Waveguides offer many features that are attractive in HMDs and HUDs. They are thin and transparent. Wide fields of views can be obtained by recording multiple holographs and tiling the field of view regions formed by each hologram. A key feature of these waveguides is that they provide pupil expansion in two orthogonal directions. The pupil expansion in a given direction is achieved by diffracting equal amounts of light out of output grating toward the eye box at each beam grating interaction. Uniformity of output is achieved by designing the output grating to have diffraction efficiency varying from a low value near the input end of the waveguide to a high value at the furthest extremity of the output grating. The inventors refer to grating having such properties as lossy gratings. The diffraction efficiency profile along the waveguide may be controlled by varying one or both of the grating refractive index modulation and the grating thickness. According to the theory of Bragg gratings higher index modulations give higher peak efficiency and narrow diffraction efficiency angular bandwidths. Reducing the thickness of the grating leads to a decrease in the diffraction efficiency and a broadening of the diffraction efficiency angular bandwidth. The input image data is provided by a microdisplay external to the waveguide. The microdisplay which is usually a reflective array must be illuminated via a beam splitter. The reflected image light is collimated such that each pixel of the image provides a parallel beam in a unique direction. Finally, the image light must be coupled efficiently into the waveguide so that the image content can by transferred to the waveguide components used for orthogonal pupil expansion. The image light from the microdisplay is normally coupled into the waveguide via an input grating. Alternatively a prism may be used.

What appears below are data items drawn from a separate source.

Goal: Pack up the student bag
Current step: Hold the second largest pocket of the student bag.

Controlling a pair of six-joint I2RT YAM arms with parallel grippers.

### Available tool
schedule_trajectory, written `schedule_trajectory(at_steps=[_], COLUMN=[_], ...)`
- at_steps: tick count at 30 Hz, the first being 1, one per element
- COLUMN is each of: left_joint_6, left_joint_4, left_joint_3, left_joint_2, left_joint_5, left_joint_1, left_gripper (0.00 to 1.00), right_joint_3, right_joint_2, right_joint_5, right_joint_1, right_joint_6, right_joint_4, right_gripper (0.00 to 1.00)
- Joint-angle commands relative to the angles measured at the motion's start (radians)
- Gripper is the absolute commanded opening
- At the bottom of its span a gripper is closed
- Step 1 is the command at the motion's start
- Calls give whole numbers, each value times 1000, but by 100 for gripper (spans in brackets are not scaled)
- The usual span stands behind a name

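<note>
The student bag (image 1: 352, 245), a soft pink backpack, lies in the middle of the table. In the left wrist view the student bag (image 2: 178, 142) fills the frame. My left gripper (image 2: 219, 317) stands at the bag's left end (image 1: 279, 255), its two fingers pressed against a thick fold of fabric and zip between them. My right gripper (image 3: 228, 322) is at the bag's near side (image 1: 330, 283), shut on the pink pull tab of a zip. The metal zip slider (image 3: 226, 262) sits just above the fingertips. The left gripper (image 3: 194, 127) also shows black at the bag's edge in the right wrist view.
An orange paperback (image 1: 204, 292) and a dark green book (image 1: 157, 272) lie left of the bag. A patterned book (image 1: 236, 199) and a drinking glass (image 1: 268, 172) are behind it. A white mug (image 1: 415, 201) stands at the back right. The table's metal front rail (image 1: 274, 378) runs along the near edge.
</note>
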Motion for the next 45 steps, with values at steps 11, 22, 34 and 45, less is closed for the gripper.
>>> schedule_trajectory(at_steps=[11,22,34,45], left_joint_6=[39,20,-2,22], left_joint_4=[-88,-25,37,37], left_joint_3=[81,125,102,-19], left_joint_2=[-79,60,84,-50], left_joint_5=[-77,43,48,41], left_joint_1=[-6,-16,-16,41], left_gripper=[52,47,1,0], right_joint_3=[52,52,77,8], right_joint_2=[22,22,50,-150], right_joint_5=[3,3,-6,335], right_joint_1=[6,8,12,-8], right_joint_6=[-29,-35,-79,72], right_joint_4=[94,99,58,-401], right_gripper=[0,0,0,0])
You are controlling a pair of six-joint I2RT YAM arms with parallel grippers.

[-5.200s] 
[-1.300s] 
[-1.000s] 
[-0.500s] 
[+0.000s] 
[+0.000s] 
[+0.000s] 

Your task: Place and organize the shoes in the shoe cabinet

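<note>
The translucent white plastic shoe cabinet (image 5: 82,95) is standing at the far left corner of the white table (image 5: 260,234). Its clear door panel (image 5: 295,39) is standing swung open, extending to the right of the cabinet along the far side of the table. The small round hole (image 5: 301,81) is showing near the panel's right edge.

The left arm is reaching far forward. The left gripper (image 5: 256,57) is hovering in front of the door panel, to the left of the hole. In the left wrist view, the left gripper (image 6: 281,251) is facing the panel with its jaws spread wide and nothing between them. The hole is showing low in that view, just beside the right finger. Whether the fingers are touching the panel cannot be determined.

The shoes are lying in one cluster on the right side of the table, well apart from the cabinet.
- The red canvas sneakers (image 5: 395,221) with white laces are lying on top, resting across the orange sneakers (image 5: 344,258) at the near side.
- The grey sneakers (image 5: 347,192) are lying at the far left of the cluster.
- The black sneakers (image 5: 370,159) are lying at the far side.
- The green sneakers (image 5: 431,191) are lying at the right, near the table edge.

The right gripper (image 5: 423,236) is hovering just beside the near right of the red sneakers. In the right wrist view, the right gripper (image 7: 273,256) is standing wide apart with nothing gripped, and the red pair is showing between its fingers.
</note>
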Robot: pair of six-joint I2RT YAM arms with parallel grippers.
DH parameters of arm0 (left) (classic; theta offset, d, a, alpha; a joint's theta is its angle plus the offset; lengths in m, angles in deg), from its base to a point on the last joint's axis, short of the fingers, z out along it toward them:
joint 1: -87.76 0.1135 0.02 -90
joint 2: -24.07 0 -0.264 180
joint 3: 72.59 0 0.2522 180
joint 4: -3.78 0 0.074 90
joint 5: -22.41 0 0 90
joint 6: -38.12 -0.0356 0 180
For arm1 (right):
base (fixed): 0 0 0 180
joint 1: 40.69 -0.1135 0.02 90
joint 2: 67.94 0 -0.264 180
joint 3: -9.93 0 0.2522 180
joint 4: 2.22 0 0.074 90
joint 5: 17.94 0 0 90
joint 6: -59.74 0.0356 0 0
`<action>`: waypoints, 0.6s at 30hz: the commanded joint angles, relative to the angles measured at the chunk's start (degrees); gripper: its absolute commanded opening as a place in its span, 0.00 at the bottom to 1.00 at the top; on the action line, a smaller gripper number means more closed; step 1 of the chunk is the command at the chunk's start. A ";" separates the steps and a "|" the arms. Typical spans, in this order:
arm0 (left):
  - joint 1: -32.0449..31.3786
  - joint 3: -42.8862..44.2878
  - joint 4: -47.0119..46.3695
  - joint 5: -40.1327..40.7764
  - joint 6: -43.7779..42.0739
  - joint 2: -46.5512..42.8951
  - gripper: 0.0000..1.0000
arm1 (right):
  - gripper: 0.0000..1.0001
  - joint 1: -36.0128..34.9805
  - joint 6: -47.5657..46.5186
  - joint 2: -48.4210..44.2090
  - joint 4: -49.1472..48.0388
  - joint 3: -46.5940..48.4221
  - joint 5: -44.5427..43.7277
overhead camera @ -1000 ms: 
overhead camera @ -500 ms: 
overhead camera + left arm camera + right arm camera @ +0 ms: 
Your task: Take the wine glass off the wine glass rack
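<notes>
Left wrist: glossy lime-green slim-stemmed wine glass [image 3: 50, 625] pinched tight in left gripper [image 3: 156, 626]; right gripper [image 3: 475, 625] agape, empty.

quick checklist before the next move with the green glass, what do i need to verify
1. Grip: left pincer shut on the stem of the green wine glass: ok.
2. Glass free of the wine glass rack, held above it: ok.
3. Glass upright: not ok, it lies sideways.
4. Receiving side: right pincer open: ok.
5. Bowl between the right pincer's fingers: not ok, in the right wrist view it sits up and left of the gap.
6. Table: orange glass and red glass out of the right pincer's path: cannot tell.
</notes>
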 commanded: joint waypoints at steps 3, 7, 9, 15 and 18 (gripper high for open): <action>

A major design challenge is coupling the image content into the waveguide efficiently and in such a way the waveguide image is free from chromatic dispersion and brightness non uniformity. To overcome chromatic dispersion and to achieve the best possible collimation it is desirable to use lasers. However, lasers and other narrow band sources such as LEDs suffer from the problem of pupil banding artifacts which manifest themselves as output illumination non uniformity. Banding artifacts are formed when the collimated pupil is replicated (expanded) in a TIR waveguide. In very basic terms the light beams diffracted out of the waveguide each time the beam interacts with the grating have gaps or overlaps. This leads to an illumination ripple. The degree of ripple is a function of field angle, waveguide thickness, and aperture thickness. The inventors have found by experiment and simulation that the effect of banding can be smoothed by dispersion with broadband sources such as LEDs. The effects are therefore most noticed in narrowband (e.g. laser) illumination sources.
There is a requirement for an image generator for illuminating a microdisplay, collimating the reflected image light from the microdisplay and efficiently coupling it into a thin holographic waveguide with high efficiency, with low chromatic dispersion and with high illumination uniformity.
There is a further requirement for a waveguide display comprising an image generator for illuminating a microdisplay, collimating the reflected image light from the microdisplay and efficiently coupling it into a thin holographic waveguide with high efficiency, with low chromatic dispersion and with high illumination uniformity, and holographic waveguides for providing pupil expansion in orthogonal directions.